2 thoughts on “Cell Shed

  1. Friend John, your story hit very deeply in my heart. I’ve needed to take breaks in reading it and even in writing. Over 15 years ago, for about a week, this individual went through a similar circumstance with his wife, Sandi. Keeping the promise to let her live without use of a respirator or feeding tube was difficult. Our sons would never have their Mom, because of an AVM the size of a handball, in the middle of her brain, finally letting go. She had lived 26 years beyond what her parents had been told by physicians in the 70s.

    The year before, I’d delivered my mother and a nephew to the A-B-E International airport, for his trip home. My mother explained his reaction to the words “lost your brother to leukemia” in the best way. It didn’t hit home with Dusty, until he saw both of his parents, Shirley and Leo, were there to pick them up at the Houston Airport. Before that point, one of them was always in the hospital with Joshua.

    My current partner in life, Bev, who lost her spouse in 2005, courtesy of USA military use of Agent Orange in Vietnam, (Charles Graham) also lost her daughter. Being there for her death, after losing their home to a fire, still hits her very hard, upon visiting the grave site.

    I admire you and many others, like high school and college friends Bil & Kathy Holmes, both DOs in Montana and those at my alma mater, PSU and its medical facility, Hershey Hospital’s research on childhood cancer. A Dance Marathon, started to raise money for the young mentally and/or physically handicapped, in my age group’s life at University Park, is now the THON and has helped many young individuals with cancer at Hershey’s 4 Diamonds. Bev’s nephew, Troy got to see Hawaii, before his trip beyond this world, in 2006. His parents have been involved with THON, occurring this past weekend, ever since.

    Thank you, Friend John, to show the real depth of feeling to be reached in genuinely serving people in need of help, mentally, physically, and spiritually.

  2. Thank you, Friend Chester, for these heartfelt and thoughtful words, and for sharing so much of the personal happenings in your life over the past several years.

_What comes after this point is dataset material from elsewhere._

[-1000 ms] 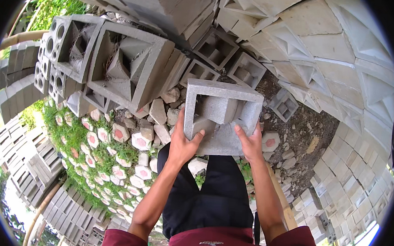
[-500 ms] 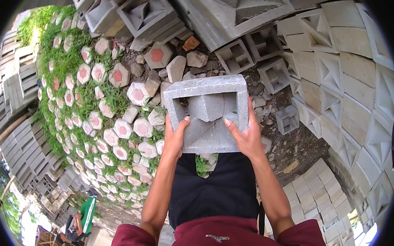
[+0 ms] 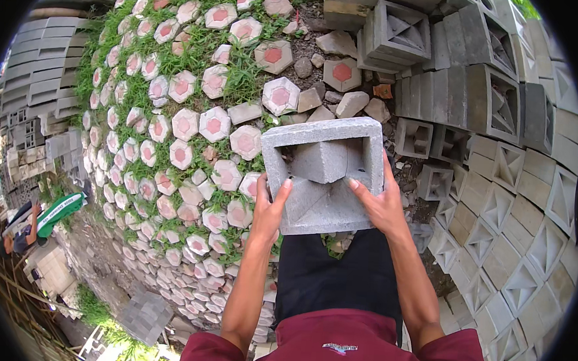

I’m so glad FJ was kind enough to publish “Cell Shed,” as a good few folks seems to have appreciated it.

    When I was a medical student and younger doctor in London (UK) in the 60’s and 70’s, the culture was one of – silence. And it was from my own mother’s death from cancer when I was 12 (the other grown-ups in my family didn’t tell me of her death until some days after it happened) that my desire to become a doctor, then an oncologist and subsequently a hospice director, was first born.

    We doctors all need to learn and to practice constantly the art of being present with our patients, and there are certainly times when silence is the best and most healing form of communication. With that of God in each other.